EXERCISE — Of all the entries below, retype only the lines from the one with "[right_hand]" through the one with "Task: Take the", exactly as they appear.

LISTED RECORDS —
>>
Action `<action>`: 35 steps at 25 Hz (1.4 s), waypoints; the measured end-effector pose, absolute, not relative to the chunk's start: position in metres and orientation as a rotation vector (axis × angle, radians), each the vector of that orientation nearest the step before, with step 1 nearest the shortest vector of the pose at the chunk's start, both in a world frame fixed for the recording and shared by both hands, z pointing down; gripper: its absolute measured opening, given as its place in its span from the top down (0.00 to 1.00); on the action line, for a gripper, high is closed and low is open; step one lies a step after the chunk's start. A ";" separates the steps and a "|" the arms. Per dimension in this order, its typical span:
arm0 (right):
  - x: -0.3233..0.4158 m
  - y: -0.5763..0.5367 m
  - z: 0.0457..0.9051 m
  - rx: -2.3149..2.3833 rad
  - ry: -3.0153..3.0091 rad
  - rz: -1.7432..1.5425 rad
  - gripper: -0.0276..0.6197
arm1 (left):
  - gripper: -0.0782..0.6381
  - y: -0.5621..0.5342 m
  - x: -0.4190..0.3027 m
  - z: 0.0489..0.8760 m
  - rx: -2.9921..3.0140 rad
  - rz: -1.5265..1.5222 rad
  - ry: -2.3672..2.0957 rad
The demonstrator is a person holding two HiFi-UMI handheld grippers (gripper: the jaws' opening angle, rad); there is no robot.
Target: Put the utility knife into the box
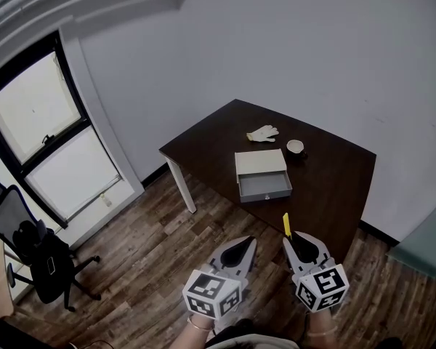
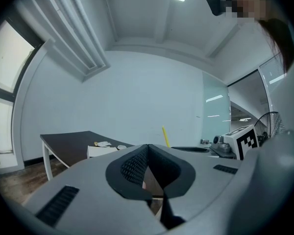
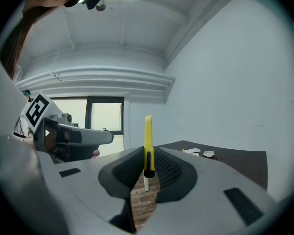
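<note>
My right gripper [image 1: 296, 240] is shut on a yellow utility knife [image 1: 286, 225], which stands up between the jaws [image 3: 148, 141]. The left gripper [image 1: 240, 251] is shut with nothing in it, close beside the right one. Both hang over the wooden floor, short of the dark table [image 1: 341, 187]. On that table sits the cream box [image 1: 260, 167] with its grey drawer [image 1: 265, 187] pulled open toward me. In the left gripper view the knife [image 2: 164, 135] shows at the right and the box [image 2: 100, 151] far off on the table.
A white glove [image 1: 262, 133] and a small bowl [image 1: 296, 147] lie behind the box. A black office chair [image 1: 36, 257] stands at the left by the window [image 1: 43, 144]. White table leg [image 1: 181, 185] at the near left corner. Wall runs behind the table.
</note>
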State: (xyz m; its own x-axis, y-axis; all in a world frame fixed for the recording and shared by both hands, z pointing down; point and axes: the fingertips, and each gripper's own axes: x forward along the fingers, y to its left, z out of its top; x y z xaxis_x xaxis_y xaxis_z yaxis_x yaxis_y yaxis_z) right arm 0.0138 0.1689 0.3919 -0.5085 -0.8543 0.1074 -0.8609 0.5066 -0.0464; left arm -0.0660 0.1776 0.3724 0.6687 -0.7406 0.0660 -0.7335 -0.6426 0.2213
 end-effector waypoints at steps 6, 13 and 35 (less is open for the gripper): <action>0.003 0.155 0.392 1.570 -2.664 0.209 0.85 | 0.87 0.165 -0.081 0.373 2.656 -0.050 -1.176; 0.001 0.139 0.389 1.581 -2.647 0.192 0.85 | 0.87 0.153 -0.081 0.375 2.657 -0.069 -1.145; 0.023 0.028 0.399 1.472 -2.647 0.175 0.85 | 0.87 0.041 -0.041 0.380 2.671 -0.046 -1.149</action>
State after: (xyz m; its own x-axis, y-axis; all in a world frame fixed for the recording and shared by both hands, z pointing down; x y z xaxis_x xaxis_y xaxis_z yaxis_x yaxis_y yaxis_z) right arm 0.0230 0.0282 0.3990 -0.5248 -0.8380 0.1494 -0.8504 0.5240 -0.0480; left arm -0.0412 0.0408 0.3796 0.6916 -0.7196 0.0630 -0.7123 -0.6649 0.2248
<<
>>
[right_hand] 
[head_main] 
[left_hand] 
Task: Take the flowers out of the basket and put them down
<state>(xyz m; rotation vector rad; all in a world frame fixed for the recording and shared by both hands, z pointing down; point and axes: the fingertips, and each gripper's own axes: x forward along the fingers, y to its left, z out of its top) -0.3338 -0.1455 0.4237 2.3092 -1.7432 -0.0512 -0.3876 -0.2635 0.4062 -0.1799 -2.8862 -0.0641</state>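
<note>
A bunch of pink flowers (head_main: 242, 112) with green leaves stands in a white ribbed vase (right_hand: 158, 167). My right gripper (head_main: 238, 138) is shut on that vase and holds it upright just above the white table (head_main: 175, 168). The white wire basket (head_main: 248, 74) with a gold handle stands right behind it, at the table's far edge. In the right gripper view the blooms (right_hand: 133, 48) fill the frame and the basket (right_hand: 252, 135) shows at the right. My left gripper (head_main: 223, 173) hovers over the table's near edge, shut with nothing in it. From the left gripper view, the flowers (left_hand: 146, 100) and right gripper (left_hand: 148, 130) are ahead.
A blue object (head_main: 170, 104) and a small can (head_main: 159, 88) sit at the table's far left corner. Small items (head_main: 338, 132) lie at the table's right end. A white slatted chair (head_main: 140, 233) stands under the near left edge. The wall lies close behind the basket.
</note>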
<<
SOLUTION TO THE EXERCISE —
[right_hand] 
[head_main] 
[left_hand] 
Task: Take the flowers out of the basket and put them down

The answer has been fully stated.